[Records excerpted from a collection]
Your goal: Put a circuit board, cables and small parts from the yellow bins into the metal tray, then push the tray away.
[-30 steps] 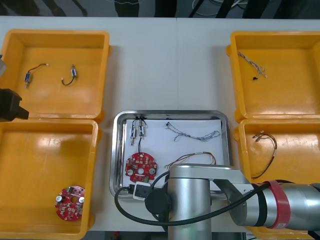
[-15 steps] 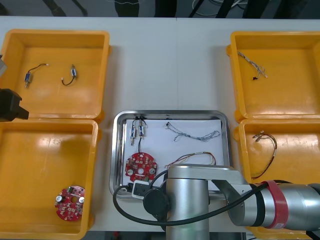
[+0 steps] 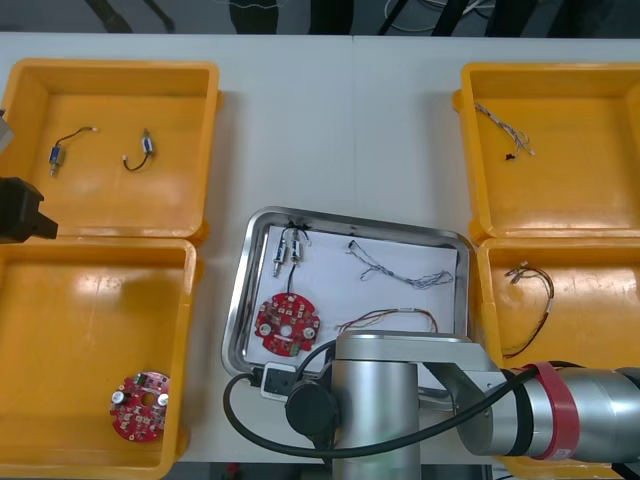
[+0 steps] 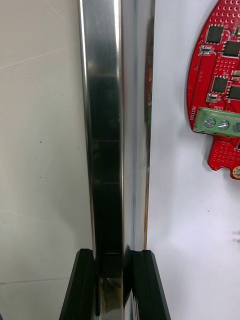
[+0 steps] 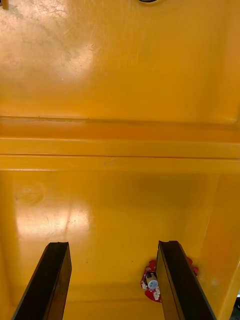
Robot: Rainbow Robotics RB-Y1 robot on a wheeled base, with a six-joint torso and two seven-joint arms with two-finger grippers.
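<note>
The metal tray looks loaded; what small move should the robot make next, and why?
Probably push the metal tray away across the table. The right tool is shut on its near rim, and a circuit board, cables and small metal parts already lie inside. The left tool hangs open over the left yellow bins.

The left tool hangs over a yellow bin, its two black fingers wide apart with nothing between them, a round red circuit board on the bin floor partly hidden behind one finger, a second bin adjoining beyond the rim.
</note>
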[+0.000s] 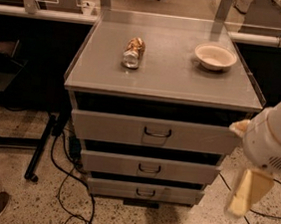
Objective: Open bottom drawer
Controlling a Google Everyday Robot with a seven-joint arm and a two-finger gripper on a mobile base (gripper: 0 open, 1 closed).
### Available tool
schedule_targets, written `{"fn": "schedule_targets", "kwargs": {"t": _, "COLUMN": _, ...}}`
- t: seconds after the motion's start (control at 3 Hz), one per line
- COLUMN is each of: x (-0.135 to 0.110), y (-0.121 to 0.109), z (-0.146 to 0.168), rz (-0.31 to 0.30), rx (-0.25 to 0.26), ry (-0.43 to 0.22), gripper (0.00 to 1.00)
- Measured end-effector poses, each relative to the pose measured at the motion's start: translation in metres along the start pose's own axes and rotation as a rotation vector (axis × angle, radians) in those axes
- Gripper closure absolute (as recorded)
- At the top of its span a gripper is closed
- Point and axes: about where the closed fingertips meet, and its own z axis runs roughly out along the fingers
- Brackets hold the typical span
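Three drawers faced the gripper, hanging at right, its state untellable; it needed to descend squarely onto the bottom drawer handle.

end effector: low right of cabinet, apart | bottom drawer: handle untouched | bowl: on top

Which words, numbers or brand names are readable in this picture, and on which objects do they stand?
None can be read.
The bottle lying on the cabinet top: wrapping too blurred to read.
The bottom drawer, the bowl and the gripper, right of the cabinet: no text visible.
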Motion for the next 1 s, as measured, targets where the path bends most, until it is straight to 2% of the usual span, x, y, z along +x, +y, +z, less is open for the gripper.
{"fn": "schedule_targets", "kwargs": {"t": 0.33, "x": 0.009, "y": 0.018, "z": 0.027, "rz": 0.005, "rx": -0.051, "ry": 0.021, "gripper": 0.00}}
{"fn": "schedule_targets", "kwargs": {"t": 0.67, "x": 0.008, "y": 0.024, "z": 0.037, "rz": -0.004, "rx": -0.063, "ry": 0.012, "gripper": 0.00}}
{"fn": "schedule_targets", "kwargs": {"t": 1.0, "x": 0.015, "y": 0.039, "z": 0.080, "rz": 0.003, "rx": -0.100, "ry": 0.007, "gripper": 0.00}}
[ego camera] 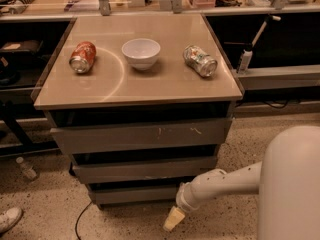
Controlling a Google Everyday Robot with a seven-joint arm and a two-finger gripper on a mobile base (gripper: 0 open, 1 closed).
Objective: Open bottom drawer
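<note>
Gripper (173, 219) hangs just beside the bottom drawer (135, 194) — spread or pressed, I cannot tell — so I'd catch its edge squarely.

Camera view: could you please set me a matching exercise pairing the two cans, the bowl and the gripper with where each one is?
Things:
1. red can
2. white bowl
3. silver can
4. gripper

Places:
A. upright in the middle of the tabletop
B. low by the floor, in front of the right end of the bottom drawer
C. on its side at the left of the tabletop
D. on its side at the right of the tabletop

Pairs: 1-C, 2-A, 3-D, 4-B.
</note>
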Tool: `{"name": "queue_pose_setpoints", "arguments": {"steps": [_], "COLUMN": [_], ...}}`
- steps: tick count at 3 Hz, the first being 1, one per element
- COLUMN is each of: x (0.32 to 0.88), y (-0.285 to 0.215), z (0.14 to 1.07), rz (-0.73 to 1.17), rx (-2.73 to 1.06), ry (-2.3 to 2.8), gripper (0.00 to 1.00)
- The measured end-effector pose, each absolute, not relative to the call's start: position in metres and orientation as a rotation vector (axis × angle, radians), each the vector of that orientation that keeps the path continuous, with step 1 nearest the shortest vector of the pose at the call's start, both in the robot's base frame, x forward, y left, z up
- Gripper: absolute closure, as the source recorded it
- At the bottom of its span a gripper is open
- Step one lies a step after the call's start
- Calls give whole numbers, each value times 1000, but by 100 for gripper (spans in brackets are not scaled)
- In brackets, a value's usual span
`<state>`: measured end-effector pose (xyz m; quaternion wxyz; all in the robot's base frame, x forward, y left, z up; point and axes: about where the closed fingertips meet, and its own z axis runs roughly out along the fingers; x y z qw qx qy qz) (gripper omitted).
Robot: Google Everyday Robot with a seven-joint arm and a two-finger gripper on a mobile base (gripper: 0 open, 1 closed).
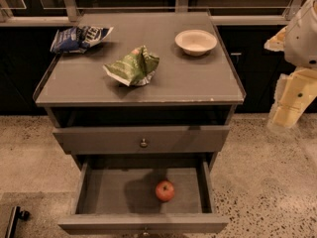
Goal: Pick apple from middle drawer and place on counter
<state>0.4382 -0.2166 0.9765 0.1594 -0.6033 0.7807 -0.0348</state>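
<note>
The apple [165, 190], small, round and red, lies inside the open middle drawer [99, 192], right of centre and near the drawer's front. The drawer is pulled far out; its flat front [89, 224] runs along the bottom of the view. The grey counter [188, 81] tops the cabinet above it. My gripper [288, 109], cream-coloured, hangs at the right edge of the view, beside the cabinet's right side at about counter height. It is well apart from the apple and holds nothing that I can see.
On the counter lie a green foil snack bag [132, 66] in the middle, a blue chip bag [79, 37] at the back left and a white bowl [195, 41] at the back right. The upper drawer [143, 140] with a brass knob stands slightly out. Speckled floor surrounds the cabinet.
</note>
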Motion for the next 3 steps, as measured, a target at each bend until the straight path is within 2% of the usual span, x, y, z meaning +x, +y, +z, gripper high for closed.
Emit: {"name": "queue_pose_setpoints", "arguments": {"steps": [1, 2, 3], "x": [438, 435, 432], "y": [-217, -188, -151], "z": [976, 963, 891], "rz": [-99, -91, 95], "rx": [-1724, -1801, -1861], "ry": [2231, 2145, 2057], "gripper": [0, 0, 0]}}
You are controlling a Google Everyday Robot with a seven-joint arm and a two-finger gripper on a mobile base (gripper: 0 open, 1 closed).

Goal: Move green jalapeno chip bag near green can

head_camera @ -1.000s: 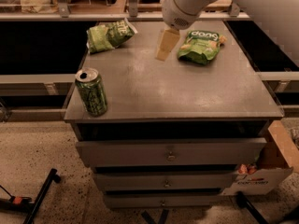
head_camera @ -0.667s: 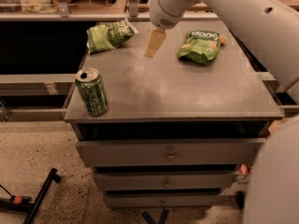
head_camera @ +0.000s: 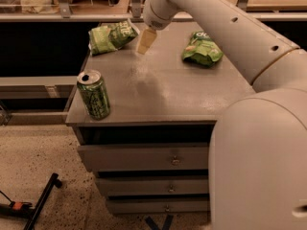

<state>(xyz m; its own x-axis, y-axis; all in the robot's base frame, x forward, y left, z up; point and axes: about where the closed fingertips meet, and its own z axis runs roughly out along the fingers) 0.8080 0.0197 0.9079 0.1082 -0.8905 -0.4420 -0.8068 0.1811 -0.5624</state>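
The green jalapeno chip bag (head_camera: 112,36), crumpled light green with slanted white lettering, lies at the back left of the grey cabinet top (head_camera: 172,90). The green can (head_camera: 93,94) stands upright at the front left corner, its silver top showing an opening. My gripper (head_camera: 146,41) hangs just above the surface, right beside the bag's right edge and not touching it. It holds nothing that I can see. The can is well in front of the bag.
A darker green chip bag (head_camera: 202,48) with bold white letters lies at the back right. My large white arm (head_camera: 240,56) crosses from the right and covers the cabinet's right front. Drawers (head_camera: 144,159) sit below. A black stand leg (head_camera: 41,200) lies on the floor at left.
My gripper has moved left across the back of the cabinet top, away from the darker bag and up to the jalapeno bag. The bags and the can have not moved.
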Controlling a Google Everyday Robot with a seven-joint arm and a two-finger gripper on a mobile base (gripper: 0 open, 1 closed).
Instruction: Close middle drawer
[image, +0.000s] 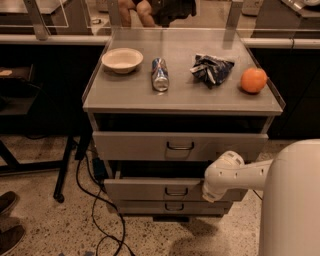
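Observation:
The middle drawer (150, 190) is a grey metal drawer with a small dark wire loop handle (176, 192) at its centre. It stands out from the cabinet, with a dark gap above its front. My white arm reaches in from the right, and its gripper end (209, 191) sits against the right part of the middle drawer's front. The fingers are hidden behind the white wrist.
The top drawer (180, 146), with a taller front, is also pulled out. The thin bottom drawer (170, 206) lies just below. On the cabinet top (180, 95) are a bowl (122, 60), a can (160, 74), a crumpled bag (212, 69) and an orange (253, 80). Cables (95, 200) trail on the floor at left.

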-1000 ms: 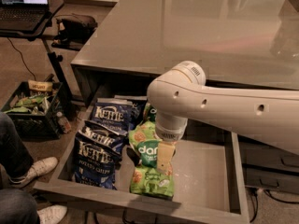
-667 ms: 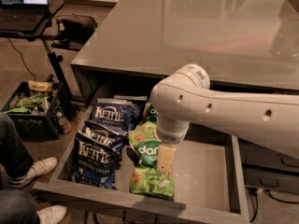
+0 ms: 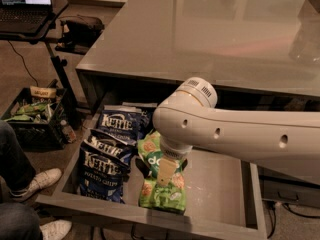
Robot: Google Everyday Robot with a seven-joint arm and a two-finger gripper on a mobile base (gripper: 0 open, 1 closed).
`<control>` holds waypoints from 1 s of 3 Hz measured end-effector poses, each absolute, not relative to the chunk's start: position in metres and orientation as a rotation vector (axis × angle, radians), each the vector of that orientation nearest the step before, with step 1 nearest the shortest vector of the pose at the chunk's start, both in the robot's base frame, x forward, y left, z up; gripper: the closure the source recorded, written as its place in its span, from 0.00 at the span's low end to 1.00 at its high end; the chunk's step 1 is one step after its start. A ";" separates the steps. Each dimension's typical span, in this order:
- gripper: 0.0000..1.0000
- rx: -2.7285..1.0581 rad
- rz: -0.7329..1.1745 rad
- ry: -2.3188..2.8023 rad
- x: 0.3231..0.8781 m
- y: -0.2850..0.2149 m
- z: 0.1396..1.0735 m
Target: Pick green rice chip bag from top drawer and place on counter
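Note:
The green rice chip bag (image 3: 161, 191) lies in the open top drawer (image 3: 220, 184), left of the middle, with its logo end (image 3: 149, 151) pointing towards the counter. My gripper (image 3: 156, 170) hangs from the white arm (image 3: 235, 134) straight down onto the bag's middle and touches it. The arm reaches in from the right across the drawer. The glossy grey counter (image 3: 210, 34) spreads above and behind the drawer. Whether the green pack is one bag or two overlapping ones does not show.
Dark-blue Kettle chip bags (image 3: 107, 159) fill the drawer's left part, touching the green bag. A black crate of snacks (image 3: 32, 116) stands on the floor at the left. A person's shoes (image 3: 42, 181) are beside the drawer's left corner. A laptop stand (image 3: 30, 14) is at the far left.
The arm's elbow has sunk a little and the gripper has shifted slightly left over the green bag. The bags have not moved.

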State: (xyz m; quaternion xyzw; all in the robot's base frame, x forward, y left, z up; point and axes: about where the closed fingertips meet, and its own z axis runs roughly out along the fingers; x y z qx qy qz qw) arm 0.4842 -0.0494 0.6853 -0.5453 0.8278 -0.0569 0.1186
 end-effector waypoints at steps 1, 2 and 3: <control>0.00 -1.541 -0.160 2.453 0.484 -0.050 0.686; 0.00 -1.519 -0.151 2.453 0.482 -0.050 0.682; 0.00 -1.438 -0.169 2.502 0.480 -0.058 0.668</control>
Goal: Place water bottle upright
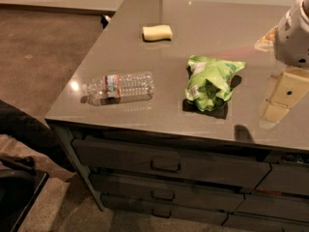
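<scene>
One water bottle (120, 86) lies on its side, left of frame, near the front-left corner of the worktop (193, 23).
Light, slick, crushable, I judge — I'd grip the ribbed middle gently; open room lies toward the green bag (211, 81). The end effector (293, 30) sits at upper right — its state I cannot tell.

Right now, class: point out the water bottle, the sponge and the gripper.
water bottle (121, 86), camera view, ribbed body.
sponge (157, 32), camera view, top face.
gripper (294, 30), camera view, white casing, right edge.
</scene>
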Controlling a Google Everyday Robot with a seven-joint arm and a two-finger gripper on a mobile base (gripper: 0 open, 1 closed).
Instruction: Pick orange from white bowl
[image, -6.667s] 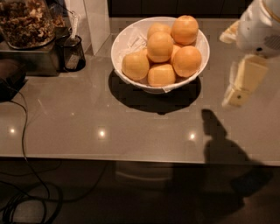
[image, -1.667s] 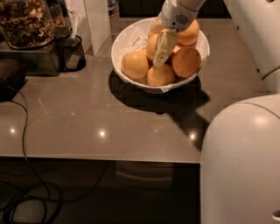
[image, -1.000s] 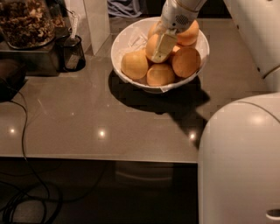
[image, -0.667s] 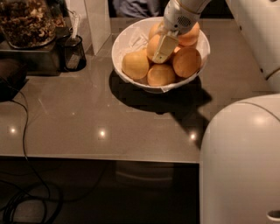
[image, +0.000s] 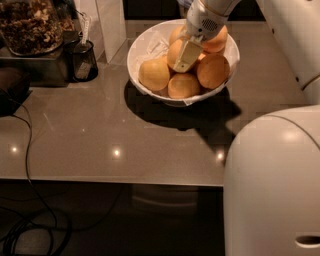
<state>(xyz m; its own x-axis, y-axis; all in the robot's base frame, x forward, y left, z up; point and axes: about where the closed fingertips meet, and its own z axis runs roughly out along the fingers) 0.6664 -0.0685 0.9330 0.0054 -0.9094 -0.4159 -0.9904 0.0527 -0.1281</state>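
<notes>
The orange (image: 174, 51) is round, smooth and yellow-orange, with no mark to set it apart from the others heaped around it. It sits on top of the heap, near the middle of the white bowl (image: 132, 59), in the upper centre of the frame. Other oranges lie to its left (image: 153, 74), below it (image: 183, 86), to its lower right (image: 213, 71) and to its upper right (image: 216, 40).

The gripper (image: 185, 57) comes down from the top edge of the frame, its grey-white wrist above the bowl's far side. Its pale tip lies slantwise across the right face of the top orange and touches it, and the tip's end points down into the gap between that fruit and the one below. The orange shows to the left of the tip; its right side is hidden behind it. Whether the jaws are clenched on the fruit or released, I cannot tell.

The bowl is wide and glossy, and stands on a shiny grey-brown surface (image: 95, 130) with a dark shadow under it. At the upper left stands a clear jar of brown nuts (image: 29, 24), with a small dark cup (image: 83, 61) beside it. A black cable (image: 26, 155) runs down the left side. The robot's white body (image: 272, 185) fills the lower right corner
</notes>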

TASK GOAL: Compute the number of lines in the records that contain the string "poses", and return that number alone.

SOLUTION: 2